Cities are different things to different people, but only Berlin is one thing to all people: The Wall. Until The Wall came down in 1989, Berlin was a microcosm of the post-1945 world. It was where democracy went head-to-head with the Soviet communist dictatorship on either side of 165 kilometres of concrete, watchtowers, bunkers, dog runs, ditches, barbed wire, tank traps, armed guards and death.
When, on the night of August 13, 1961, the East German authorities began to construct what was both an insult to humanity and an admission of defeat, the world was stunned.
It's hardly surprising that such a simple symbol of the struggle between good and evil became a late 20th century icon. John F. Kennedy, in July, 1961, called it "the endangered frontier of freedom". A powerful but simple idea for a world that was only just recovering from a devastating global war fought for the same concepts. On the western side, the wall of shame was decorated with political grafitti. Artists, horrified by what it represented, registered that horror on the very canvas that appalled them.
There were actually two walls, with 30 metres of open ground between them. Within this grim death zone everything was bulldozed away; buildings were razed and everything that could provide cover for would-be escapees was removed. The inner, eastern side of the final barrier before the safety of the west was painted white so that escapees were better silhouetted and therefore easier to shoot. Chris Gueffroy was the last person to die attempting to escape to freedom. He was shot by border guards in no man's land between the walls on February 6, 1989. Just ten years ago a human being, murdered trying to escape over a four-metre high, 165-kilometre-long Wall that no longer exists in any substantial sense.

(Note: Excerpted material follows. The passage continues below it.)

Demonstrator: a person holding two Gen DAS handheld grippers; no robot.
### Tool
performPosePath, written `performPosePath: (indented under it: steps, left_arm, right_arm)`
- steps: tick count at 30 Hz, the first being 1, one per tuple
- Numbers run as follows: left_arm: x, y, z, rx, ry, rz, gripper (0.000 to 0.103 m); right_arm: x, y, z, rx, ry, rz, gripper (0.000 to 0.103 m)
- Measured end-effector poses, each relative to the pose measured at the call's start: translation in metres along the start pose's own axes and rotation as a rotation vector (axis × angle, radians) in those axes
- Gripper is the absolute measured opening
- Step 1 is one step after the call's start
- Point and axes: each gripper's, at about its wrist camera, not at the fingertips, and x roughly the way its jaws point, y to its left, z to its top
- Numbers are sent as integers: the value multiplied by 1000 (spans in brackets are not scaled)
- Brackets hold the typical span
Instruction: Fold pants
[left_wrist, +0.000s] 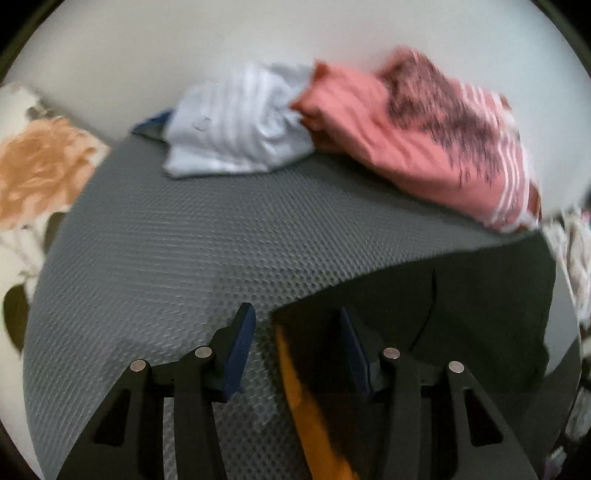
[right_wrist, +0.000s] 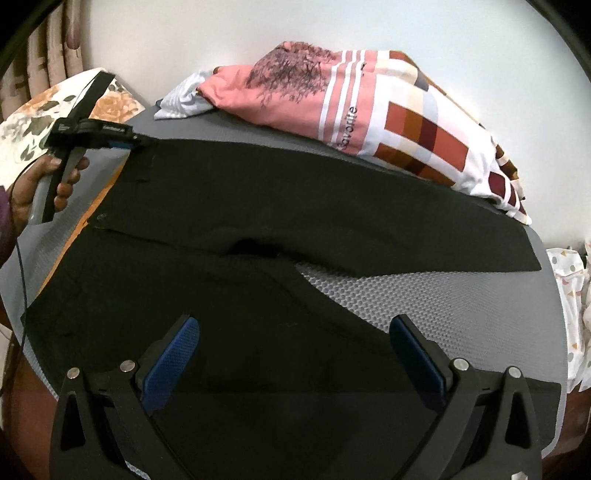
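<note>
Black pants (right_wrist: 258, 229) lie spread flat on a grey textured mat (right_wrist: 424, 295), waist to the left, two legs running right. In the left wrist view the pants' waist corner (left_wrist: 461, 314) with an orange lining (left_wrist: 306, 406) lies between the fingers of my open left gripper (left_wrist: 297, 343). The same left gripper (right_wrist: 122, 138) shows in the right wrist view at the far waist corner. My right gripper (right_wrist: 295, 354) is open wide, just above the near pant leg, holding nothing.
A pile of clothes, a pink printed shirt (right_wrist: 295, 85), a checked cloth (right_wrist: 436, 136) and a pale striped shirt (left_wrist: 236, 122), lies along the far edge of the mat. A floral pillow (left_wrist: 40, 166) sits at the left. A white wall stands behind.
</note>
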Motion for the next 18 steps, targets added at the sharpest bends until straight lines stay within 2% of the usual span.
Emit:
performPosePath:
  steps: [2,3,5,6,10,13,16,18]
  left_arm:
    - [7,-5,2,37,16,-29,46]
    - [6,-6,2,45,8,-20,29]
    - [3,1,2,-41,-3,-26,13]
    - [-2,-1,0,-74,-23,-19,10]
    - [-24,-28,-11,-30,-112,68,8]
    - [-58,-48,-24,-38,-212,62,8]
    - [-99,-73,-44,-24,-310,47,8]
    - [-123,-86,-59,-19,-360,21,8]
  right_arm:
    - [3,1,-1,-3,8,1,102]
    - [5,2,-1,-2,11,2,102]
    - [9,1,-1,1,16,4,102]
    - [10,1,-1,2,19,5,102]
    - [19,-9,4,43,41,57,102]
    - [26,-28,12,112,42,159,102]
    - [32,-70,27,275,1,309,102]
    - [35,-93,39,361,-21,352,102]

200 souls died for the same dream. Their passing is marked in a small corner of this open-air museum for remembrance, a monument to the people who died trying to escape the hated Soviet regime.
Not many of the new Berliners will want to talk about The Wall, preferring to get on with their new lives, but having spent thirty years of my life hearing about it I could not let this post cold war addition to my journal ignore its shame.
CASE NOTES Destination: Berlin, Germany.
When to go: Best months for mild weather and more acceptable tourist numbers are May-June and September-October.
Getting there: Qantas flies every day except Wednesday from Sydney – Frankfurt, with transport by air, road and rail possible.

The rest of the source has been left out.